BEGIN

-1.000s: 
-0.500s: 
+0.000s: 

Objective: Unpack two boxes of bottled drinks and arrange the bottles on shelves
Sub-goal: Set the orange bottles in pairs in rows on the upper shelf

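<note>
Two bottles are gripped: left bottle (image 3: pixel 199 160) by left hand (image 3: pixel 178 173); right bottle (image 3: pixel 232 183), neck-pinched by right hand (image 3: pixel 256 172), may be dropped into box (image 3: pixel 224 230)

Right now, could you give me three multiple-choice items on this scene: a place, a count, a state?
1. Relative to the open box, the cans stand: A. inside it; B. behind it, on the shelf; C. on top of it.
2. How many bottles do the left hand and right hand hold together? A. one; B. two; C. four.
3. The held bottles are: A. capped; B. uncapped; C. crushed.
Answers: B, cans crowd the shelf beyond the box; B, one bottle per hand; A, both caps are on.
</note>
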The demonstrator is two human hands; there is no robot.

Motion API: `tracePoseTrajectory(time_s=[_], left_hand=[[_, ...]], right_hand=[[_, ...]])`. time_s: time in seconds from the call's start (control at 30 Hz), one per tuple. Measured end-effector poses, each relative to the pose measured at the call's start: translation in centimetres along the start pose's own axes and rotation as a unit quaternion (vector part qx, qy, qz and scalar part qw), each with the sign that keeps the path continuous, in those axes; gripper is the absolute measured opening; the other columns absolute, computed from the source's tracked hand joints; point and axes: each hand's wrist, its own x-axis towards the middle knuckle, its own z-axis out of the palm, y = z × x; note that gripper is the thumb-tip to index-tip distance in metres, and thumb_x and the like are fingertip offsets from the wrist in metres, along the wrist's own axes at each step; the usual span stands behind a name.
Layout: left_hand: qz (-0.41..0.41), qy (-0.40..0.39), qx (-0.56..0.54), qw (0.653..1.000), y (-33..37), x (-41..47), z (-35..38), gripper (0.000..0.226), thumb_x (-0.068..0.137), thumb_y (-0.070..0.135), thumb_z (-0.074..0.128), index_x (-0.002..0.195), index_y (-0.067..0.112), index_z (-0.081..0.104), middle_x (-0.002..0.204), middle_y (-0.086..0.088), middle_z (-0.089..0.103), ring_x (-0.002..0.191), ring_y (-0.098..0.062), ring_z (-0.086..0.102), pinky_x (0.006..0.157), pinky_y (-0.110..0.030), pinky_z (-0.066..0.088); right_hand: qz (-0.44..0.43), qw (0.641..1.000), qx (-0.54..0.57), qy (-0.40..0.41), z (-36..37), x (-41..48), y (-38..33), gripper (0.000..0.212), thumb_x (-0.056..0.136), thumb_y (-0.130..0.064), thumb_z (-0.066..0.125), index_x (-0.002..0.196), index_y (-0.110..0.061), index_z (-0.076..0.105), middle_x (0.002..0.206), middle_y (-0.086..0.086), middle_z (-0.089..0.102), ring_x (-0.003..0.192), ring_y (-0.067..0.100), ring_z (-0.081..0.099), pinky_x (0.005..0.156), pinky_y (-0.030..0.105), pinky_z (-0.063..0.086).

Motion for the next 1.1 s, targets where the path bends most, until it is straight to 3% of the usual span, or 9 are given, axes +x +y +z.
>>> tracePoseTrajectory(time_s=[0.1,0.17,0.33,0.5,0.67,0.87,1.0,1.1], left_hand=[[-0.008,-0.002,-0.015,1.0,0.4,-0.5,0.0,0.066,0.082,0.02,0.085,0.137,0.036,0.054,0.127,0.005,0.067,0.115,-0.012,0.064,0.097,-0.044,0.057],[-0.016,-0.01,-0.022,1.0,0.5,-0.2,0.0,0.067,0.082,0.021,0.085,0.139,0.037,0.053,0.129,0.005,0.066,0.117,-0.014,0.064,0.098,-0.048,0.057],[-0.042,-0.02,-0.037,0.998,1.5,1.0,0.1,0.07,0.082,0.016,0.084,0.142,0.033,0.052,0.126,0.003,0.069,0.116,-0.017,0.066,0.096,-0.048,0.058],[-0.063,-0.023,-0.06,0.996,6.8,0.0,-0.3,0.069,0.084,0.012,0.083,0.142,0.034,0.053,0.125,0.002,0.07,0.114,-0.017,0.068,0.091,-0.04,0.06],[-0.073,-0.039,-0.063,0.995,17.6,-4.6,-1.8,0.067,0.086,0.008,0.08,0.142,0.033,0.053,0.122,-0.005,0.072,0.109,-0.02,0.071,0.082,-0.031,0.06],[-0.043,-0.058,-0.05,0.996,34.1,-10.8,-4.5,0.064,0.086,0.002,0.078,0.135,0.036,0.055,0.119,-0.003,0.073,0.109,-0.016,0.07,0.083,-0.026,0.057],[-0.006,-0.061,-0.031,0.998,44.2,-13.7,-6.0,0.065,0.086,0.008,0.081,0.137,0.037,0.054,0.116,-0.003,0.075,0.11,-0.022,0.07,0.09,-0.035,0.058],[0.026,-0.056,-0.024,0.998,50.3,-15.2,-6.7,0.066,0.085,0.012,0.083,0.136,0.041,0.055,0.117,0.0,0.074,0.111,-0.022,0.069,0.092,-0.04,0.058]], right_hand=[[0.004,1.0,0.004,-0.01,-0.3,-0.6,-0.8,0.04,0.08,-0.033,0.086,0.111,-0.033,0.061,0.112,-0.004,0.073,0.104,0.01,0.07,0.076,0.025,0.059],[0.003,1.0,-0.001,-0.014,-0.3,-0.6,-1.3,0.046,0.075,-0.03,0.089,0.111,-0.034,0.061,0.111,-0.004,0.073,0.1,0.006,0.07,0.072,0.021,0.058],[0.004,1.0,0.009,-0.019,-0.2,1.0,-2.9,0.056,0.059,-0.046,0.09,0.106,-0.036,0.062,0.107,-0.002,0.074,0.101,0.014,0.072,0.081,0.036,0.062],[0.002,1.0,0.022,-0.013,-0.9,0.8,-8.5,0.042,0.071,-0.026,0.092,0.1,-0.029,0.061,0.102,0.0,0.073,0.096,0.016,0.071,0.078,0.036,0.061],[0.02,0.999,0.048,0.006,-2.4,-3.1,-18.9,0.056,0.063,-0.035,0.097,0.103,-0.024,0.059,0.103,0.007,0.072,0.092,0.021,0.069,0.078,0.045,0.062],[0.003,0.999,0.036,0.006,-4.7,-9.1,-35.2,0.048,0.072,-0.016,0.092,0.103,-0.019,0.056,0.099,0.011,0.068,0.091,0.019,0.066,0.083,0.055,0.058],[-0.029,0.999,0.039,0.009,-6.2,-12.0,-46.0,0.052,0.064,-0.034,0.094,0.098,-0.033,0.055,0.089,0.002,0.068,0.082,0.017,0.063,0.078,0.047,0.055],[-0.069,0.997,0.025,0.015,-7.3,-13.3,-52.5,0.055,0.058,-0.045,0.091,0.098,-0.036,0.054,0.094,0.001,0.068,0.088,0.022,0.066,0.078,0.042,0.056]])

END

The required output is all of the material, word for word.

= EXPECTED OUTPUT =
-1.000s: 
-0.500s: 
+0.000s: 

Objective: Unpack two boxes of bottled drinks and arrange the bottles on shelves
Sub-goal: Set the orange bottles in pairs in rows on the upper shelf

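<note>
Two bottles are gripped: left bottle (image 3: pixel 199 160) by left hand (image 3: pixel 178 173); right bottle (image 3: pixel 232 183), neck-pinched by right hand (image 3: pixel 256 172), may be dropped into box (image 3: pixel 224 230)

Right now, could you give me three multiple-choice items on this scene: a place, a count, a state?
1. Relative to the open box, the cans stand: A. inside it; B. behind it, on the shelf; C. on top of it.
2. How many bottles do the left hand and right hand hold together? A. one; B. two; C. four.
3. The held bottles are: A. capped; B. uncapped; C. crushed.
Answers: B, cans crowd the shelf beyond the box; B, one bottle per hand; A, both caps are on.
</note>
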The demonstrator is two human hands; there is no robot.

Motion API: `tracePoseTrajectory(time_s=[_], left_hand=[[_, ...]], right_hand=[[_, ...]])`. time_s: time in seconds from the call's start (control at 30 Hz), one per tuple. Measured end-effector poses, each relative to the pose measured at the call's start: translation in centimetres along the start pose's own axes and rotation as a unit quaternion (vector part qx, qy, qz and scalar part qw), each with the sign that keeps the path continuous, in those axes; gripper is the absolute measured opening; the other columns absolute, computed from the source's tracked hand joints; point and axes: each hand's wrist, its own x-axis towards the middle knuckle, its own z-axis out of the palm, y = z × x; note that gripper is the thumb-tip to index-tip distance in metres, and thumb_x and the like are fingertip offsets from the wrist in metres, along the wrist's own axes at each step; the usual span stands behind a name.
Layout: left_hand: qz (-0.41..0.41), qy (-0.40..0.39), qx (-0.56..0.54), qw (0.653..1.000), y (-33..37), x (-41..47), z (-35..38), gripper (0.000..0.226), thumb_x (-0.068..0.137), thumb_y (-0.070..0.135), thumb_z (-0.074..0.128), index_x (-0.002..0.195), index_y (-0.067..0.112), index_z (-0.081..0.104), middle_x (-0.002..0.204), middle_y (-0.086..0.088), middle_z (-0.089..0.103), ring_x (-0.002..0.191), ring_y (-0.098..0.062), ring_z (-0.086..0.102), pinky_x (0.006..0.157), pinky_y (-0.110..0.030), pinky_z (-0.066..0.088); right_hand: qz (-0.44..0.43), qw (0.641..1.000), qx (-0.54..0.57), qy (-0.40..0.41), z (-36..37), x (-41..48), y (-38..33), gripper (0.000..0.212), thumb_x (-0.056..0.136), thumb_y (-0.130..0.064), thumb_z (-0.066..0.125), index_x (-0.002..0.196), index_y (-0.110..0.061), index_z (-0.076..0.105), middle_x (0.002..0.206), middle_y (-0.086..0.086), middle_z (-0.089..0.102), ring_x (-0.003..0.192), ring_y (-0.067..0.100), ring_z (-0.081..0.099), pinky_x (0.005..0.156), pinky_y (-0.030..0.105), pinky_z (-0.063..0.086).

Motion for the next 1.1 s, targets where the path bends most, until it is straight to 3% of the usual span, or 9 are given, axes +x +y +z.
>>> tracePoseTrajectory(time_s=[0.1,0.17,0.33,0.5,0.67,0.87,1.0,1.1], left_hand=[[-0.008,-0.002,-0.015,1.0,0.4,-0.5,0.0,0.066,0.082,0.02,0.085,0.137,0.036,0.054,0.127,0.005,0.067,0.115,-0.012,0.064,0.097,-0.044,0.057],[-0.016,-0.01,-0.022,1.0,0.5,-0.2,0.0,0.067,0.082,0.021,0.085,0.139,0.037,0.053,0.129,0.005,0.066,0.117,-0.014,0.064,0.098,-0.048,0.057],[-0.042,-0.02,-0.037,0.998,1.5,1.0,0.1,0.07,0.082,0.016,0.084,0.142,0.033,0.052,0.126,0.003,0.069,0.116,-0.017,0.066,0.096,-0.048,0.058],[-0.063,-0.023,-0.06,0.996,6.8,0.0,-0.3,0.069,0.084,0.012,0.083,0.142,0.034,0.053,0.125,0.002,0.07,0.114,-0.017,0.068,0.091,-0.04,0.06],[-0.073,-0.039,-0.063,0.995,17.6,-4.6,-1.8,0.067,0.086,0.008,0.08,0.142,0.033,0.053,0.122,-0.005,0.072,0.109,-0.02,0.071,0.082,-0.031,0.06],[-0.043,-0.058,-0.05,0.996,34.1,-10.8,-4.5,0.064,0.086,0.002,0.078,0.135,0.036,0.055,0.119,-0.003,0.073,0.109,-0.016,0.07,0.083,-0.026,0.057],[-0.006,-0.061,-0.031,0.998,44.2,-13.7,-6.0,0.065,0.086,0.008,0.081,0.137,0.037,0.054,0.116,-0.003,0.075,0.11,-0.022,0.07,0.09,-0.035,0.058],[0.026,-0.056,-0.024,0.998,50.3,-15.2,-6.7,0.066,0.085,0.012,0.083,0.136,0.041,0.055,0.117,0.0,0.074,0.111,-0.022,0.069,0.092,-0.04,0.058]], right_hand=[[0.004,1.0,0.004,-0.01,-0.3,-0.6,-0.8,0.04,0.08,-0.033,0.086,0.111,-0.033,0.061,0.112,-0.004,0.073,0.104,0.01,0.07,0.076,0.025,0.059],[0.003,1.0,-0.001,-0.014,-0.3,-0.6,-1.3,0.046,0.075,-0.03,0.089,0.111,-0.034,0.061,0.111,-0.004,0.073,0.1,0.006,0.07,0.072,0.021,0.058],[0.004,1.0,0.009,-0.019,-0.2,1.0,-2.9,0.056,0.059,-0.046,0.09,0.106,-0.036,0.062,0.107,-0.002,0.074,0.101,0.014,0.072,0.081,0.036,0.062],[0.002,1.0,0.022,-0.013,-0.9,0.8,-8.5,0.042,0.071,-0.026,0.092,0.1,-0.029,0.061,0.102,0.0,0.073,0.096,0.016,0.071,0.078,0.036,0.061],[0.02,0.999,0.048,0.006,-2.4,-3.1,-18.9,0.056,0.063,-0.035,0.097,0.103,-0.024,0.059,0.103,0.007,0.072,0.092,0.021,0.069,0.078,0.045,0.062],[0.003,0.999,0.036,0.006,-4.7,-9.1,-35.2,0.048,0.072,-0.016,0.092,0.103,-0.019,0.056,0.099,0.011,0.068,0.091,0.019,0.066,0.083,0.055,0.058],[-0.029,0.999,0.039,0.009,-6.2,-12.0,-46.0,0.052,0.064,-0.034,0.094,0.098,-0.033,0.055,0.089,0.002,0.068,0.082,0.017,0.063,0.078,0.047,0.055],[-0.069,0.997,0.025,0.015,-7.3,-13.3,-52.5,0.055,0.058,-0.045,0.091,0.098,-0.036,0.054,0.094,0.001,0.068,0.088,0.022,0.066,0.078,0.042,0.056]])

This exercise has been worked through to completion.